Además, el lugar universal asfixiante es, más allá del territorio real, la gran red de corrupción que la película desentraña como telón de fondo para la relación entre Sosa y Luján. Una corrupción policial e incluso médica que también se vuelve universal, por eso, una leyenda al comienzo de Carancho nos resume un cuadro de situación que de tan cotidiano está internalizado en cada uno de nosotros: en Argentina mueren ocho mil personas al año en accidentes de tránsito, esto mueve un millonario negocio en indemnizaciones; estas son las que cazan los caranchos, al amparo de esa red imparable y en detrimento de las personas afectadas, indefensas e impotentes. Esa impotencia se hace cada vez más palpable, física, en Carancho, inversamente a la espiral descendente por la que se mueve la historia de los personajes, se genera una ascendente de violencia, de hechos concatenados cada vez más sangrientos e intensos, redoblando la apuesta en cada suceso. Ya no solo el rostro de Sosa muestra las marcas de los golpes, Luján también es golpeada por ser una especie de cómplice de Sosa, aunque la palabra cómplice remita a delito y no pueda ser aplicada del todo a la pareja, la injusticia es tal que todo aquel que quiere “hacer las cosas bien” en realidad entorpece, vulnera los derechos criminales, y ahí entra nuevamente en escena la impotencia, como si no se pudiera salir de esta lógica centrípeta que los –y nos– envuelve, a tal punto que en el momento en el que Sosa, en un profundo acto de amor y venganza, revienta a su ex jefe a golpes por lo que le hizo a Luján, el espectador transpira, se agita, se contractura; es un hecho de extrema violencia, y se siente, y es tan álgido el punto llegado ese momento que por unos minutos se tiene la extraña sensación de justicia.

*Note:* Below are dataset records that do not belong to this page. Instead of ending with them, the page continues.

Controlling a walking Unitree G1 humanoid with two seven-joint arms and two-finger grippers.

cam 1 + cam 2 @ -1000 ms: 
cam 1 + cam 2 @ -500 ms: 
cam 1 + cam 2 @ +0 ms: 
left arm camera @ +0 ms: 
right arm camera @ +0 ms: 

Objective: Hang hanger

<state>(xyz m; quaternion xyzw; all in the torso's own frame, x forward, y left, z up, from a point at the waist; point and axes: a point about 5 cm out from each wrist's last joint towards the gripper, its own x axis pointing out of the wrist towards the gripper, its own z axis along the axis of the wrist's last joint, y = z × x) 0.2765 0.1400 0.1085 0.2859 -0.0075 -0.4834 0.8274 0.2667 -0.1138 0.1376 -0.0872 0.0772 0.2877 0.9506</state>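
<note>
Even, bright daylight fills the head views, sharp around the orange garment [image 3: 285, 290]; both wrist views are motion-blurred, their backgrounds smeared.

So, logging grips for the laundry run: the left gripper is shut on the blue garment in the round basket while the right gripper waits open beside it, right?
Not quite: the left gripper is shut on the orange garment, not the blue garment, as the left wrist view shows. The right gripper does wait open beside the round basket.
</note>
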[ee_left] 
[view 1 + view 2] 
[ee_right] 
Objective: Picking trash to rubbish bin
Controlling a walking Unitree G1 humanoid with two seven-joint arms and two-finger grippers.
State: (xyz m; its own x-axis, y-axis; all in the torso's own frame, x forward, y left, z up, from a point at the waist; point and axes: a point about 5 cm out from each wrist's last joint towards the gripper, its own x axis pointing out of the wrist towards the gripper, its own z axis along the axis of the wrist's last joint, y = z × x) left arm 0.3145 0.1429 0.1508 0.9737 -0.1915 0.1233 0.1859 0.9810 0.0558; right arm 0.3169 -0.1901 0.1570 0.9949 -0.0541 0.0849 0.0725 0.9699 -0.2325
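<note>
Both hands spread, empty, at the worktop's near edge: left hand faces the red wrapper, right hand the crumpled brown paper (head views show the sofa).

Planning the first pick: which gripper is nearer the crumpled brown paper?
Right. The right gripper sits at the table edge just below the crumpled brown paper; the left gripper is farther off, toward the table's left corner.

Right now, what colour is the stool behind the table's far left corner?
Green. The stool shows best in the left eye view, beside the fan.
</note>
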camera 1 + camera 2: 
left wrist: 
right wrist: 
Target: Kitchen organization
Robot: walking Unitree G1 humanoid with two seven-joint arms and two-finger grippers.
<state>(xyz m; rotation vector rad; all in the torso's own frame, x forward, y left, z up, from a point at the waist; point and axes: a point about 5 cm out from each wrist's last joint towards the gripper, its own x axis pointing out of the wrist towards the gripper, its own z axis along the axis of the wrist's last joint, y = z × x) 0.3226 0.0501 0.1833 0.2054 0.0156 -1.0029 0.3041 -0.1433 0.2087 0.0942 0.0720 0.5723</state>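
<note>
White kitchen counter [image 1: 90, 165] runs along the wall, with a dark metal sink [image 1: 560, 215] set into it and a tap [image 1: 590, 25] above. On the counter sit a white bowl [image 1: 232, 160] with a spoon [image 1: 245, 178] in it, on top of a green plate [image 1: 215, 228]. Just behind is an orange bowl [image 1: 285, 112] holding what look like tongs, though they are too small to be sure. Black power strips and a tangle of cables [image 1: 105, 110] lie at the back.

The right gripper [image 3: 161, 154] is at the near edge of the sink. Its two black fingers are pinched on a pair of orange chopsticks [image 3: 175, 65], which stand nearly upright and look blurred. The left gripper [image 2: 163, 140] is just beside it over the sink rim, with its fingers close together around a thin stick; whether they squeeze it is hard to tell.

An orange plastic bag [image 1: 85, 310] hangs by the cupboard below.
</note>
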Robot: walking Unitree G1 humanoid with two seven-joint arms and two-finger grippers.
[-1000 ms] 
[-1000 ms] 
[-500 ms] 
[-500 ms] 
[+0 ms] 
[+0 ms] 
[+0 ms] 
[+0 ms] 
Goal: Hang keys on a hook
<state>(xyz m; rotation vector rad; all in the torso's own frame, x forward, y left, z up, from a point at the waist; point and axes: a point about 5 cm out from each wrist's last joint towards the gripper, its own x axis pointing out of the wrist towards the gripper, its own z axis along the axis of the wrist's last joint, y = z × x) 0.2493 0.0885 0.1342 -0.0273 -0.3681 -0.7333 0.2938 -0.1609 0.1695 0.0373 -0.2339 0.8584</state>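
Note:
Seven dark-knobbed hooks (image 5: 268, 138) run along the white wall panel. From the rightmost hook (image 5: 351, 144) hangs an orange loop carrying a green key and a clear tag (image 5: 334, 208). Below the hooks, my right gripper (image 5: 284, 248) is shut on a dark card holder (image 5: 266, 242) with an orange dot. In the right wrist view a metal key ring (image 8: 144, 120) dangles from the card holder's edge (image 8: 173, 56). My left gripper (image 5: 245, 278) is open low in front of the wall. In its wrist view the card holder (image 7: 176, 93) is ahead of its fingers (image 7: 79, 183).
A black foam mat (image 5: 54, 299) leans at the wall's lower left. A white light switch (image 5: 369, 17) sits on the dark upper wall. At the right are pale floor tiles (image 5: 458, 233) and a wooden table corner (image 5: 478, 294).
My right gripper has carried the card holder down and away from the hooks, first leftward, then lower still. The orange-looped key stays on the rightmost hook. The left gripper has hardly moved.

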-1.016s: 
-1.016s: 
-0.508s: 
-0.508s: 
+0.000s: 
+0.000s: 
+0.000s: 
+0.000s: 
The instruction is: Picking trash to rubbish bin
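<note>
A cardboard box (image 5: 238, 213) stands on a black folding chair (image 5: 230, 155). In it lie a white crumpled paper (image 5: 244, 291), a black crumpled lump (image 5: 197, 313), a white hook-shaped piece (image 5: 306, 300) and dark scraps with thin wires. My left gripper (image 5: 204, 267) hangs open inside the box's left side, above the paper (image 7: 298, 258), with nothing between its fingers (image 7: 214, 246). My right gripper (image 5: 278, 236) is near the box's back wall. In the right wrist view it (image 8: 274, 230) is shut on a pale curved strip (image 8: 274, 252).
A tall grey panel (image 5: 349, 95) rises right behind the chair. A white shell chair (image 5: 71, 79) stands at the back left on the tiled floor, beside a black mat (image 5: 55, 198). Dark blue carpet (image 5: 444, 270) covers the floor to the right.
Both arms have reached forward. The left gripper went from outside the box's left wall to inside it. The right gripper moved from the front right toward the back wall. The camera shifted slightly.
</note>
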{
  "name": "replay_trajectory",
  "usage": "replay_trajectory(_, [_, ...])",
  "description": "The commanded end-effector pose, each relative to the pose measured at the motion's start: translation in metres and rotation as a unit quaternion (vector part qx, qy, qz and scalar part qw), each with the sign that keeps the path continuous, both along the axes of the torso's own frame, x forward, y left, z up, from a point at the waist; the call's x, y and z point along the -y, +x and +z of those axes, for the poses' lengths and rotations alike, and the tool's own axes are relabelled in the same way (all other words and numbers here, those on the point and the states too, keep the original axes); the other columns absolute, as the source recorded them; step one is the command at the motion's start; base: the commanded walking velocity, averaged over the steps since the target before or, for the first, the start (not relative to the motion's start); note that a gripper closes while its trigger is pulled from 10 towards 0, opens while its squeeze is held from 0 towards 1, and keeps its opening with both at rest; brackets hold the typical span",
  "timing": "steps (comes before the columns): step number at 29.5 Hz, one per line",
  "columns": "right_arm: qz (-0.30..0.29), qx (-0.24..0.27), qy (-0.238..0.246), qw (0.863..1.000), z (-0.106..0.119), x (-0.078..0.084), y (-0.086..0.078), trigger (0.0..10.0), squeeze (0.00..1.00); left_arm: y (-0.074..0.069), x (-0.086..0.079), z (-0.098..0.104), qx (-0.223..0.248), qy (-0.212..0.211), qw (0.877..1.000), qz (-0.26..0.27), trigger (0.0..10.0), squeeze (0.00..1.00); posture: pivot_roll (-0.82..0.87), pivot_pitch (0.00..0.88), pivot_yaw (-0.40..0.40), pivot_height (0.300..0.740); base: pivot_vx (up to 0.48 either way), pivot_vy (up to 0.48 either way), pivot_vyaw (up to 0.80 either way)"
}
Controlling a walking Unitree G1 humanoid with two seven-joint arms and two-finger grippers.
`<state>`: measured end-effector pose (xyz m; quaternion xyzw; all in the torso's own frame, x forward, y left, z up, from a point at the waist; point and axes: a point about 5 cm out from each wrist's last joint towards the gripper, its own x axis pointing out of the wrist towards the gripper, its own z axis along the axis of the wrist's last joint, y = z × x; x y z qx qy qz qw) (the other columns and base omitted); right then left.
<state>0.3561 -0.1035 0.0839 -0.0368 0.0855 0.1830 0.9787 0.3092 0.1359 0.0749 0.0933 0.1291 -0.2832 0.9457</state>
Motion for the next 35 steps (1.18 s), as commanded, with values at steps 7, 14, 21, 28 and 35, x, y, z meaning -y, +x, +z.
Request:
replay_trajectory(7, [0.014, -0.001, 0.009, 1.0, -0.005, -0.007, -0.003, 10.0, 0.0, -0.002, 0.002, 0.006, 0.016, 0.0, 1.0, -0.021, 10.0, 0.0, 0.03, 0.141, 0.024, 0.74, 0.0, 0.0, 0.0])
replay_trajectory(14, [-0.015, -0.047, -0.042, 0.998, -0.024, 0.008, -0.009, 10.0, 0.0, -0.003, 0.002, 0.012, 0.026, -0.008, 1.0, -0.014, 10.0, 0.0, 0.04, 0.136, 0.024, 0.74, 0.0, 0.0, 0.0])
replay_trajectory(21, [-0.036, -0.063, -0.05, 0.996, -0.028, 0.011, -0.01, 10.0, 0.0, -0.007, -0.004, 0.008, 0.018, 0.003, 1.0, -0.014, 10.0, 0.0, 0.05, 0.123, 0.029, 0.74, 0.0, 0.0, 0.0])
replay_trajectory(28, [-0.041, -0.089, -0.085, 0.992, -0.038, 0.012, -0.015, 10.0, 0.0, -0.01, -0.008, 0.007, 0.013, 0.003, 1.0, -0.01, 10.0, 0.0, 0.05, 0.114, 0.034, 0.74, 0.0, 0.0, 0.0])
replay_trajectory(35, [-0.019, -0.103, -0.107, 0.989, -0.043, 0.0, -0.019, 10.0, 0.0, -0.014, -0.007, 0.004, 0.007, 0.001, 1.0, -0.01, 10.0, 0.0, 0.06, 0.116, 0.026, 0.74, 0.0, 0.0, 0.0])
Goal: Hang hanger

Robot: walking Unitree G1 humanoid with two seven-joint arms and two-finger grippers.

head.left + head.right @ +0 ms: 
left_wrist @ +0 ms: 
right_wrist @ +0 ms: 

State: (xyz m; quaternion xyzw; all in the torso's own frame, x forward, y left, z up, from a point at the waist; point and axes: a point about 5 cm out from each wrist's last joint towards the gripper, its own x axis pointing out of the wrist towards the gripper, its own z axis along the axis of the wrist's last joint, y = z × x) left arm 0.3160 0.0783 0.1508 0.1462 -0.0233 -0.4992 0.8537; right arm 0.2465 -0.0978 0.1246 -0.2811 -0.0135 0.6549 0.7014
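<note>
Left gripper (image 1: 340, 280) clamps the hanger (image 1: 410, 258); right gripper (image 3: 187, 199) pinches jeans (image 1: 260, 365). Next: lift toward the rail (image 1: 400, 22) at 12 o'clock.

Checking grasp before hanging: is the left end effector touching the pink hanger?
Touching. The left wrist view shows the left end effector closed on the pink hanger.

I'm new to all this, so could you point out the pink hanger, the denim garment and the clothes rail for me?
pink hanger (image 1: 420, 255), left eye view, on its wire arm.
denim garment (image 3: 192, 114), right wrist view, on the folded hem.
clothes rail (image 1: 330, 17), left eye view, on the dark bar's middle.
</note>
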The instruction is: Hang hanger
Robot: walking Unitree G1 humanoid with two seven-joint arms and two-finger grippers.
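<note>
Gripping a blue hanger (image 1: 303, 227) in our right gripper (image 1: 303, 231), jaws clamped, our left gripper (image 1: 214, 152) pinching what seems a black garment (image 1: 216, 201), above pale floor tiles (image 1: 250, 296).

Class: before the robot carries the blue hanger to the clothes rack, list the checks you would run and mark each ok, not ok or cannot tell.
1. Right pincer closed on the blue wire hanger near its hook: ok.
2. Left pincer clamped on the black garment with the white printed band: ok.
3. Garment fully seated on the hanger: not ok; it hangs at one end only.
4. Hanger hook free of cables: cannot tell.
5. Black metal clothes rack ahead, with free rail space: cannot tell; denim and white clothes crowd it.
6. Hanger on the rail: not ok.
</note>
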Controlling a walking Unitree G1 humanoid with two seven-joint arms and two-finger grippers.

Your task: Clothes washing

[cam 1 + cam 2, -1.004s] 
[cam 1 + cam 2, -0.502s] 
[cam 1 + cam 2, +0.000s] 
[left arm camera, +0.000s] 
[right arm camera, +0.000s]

Hay sin embargo, en esta escalada circular de desgracias, un momento feliz y hermoso: Sosa y Luján van al cumpleaños de quince de la hija de un hombre que ella salvó en el hospital. Es un breve momento, dura lo que dura una canción y es el único en el que los vemos sonreir, despreocupados, sin prever todo lo que vendrá. Todo lo que vendrá será trágico y violento, como su final, el final.